To me that whole royalties spiel was always just marketing to bait non-technical people into adopting the NFT system.

I’ve never seen anyone build and use an enforcable mechanism for a multi transaction chain to pay out to one original address repeatedly. I think at the very least you would always have to hold the NFT in a multi sig wallet between the artist and the current owner, for the artist to have a mechanism to keep enforcing their royalty claims. That would also require involvement of the artist in every further transaction.

Maybe I’m missing something like a smart contract that can fabricate new multi sig transactions on demand with pre-approval of the artist somehow… If anyone knows of something like that I’d be interested in the technical details.

Natanael,

It could theoretically be done by implementing a covenant system in contracts, but it never got built despite all the talk about it (probably because of the extra complexity it requires in validating new transactions). Otherwise, like you said, multisig is needed so one side can simply demand the new transaction to be signed use the same contract before agreeing on transferring. Which requires this second signer to anyways be available online…

jray4559,
@jray4559@lemmy.sdf.org avatar

pfffffffffffffffff

I want to be sympathetic, but honestly, I’m just not.

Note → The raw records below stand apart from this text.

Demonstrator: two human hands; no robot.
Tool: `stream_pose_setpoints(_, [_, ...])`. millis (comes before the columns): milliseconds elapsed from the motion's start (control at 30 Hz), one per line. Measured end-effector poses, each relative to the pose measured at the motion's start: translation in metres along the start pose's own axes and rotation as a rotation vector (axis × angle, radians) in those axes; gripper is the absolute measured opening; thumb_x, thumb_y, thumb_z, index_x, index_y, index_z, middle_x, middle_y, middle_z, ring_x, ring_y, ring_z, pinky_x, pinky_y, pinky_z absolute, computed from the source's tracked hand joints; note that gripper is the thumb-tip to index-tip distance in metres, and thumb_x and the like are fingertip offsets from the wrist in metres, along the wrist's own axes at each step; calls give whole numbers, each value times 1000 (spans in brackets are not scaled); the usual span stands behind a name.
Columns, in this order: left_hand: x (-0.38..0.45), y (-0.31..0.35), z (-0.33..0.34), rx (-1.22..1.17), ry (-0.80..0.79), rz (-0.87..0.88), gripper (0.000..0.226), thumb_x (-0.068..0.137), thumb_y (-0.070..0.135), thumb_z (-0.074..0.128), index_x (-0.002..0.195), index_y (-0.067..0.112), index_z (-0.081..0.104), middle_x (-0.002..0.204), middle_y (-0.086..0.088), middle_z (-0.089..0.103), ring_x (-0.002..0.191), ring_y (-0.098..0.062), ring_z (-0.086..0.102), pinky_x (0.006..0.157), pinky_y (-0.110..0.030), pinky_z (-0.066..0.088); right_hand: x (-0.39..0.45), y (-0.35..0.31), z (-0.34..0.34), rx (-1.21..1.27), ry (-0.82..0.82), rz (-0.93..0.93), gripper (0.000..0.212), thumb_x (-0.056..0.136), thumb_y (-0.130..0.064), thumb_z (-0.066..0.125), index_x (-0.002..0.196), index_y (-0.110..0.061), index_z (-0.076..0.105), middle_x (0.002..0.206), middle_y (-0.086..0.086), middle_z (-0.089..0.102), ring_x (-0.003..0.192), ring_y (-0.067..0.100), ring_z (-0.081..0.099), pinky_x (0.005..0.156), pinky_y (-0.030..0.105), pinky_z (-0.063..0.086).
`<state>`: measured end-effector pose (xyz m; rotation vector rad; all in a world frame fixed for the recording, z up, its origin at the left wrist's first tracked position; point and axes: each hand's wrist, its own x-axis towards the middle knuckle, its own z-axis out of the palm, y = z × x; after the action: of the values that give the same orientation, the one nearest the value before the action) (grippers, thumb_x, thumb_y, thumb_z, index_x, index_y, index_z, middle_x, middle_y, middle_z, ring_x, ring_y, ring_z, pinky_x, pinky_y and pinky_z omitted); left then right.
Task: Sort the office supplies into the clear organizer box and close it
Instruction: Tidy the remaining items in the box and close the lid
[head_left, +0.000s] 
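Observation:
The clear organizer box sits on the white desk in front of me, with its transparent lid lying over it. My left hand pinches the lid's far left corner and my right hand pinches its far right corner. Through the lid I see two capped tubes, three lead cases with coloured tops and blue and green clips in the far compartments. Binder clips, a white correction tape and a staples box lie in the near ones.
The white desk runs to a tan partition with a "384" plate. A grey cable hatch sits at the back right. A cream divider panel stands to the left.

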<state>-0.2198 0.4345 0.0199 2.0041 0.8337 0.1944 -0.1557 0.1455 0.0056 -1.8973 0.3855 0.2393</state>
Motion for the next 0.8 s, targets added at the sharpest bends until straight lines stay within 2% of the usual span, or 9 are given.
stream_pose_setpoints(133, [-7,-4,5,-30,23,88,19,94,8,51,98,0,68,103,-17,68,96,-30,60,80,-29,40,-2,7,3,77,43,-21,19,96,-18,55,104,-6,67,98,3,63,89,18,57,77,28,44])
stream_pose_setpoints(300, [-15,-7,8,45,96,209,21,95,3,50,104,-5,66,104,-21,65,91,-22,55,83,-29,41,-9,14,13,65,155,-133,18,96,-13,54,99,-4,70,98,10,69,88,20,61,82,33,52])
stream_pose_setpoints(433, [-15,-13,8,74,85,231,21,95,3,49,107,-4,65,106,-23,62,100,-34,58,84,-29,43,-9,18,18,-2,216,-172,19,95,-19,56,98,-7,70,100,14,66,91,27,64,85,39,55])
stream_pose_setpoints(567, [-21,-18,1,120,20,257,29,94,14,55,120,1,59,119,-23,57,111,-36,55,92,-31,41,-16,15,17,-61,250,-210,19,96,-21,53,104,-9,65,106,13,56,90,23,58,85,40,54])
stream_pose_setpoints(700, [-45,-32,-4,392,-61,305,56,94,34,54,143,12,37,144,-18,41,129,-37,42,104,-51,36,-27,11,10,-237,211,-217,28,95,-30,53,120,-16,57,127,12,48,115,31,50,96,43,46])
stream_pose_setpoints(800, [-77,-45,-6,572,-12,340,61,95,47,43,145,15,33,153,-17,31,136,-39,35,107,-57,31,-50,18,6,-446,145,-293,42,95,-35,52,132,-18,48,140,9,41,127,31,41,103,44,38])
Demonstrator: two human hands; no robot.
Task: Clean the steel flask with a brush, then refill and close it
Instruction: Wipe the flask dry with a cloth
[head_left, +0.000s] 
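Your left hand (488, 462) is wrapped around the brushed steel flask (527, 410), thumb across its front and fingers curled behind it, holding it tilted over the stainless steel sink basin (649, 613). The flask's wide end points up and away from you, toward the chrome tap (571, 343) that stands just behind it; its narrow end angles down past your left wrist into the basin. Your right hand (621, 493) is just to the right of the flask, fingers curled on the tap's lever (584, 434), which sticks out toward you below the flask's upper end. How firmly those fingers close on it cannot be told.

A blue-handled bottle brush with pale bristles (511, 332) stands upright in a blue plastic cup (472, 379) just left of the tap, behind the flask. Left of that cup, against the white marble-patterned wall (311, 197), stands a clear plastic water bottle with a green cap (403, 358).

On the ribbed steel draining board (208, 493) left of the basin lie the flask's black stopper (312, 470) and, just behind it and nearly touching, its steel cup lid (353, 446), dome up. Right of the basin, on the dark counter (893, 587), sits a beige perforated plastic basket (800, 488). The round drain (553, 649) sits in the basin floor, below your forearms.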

Web3 was a mistake from the beginning.

HerrBeter,

Because web2 centralization worked out fine. Meta owns half the web and everything feels dead

kool_newt,

The confidence of people commenting here that have little idea what an NFT even is kinda funny if not sad. You’re on the anti-NFT bandwagon just as much as tech bros are on the pro-NFT bandwagon.

The fact is blockchain is a technology that can hold value, why would people think it’s somehow immune to being used by bad actors? Does the blockchain enable more fraud than the dollar?

Eranziel,

It’s broken now? I’d say that’s a bold assumption that it ever worked in the first place.

Edit: to be clear, I mean that it is and always has been an impossible problem. The only reason it ever worked is because some broker company wanted it as a feature, not because anything compelled them to give original artists a cut. And that’s before you consider the question, “but how do you know the NFT was made by the original artist?”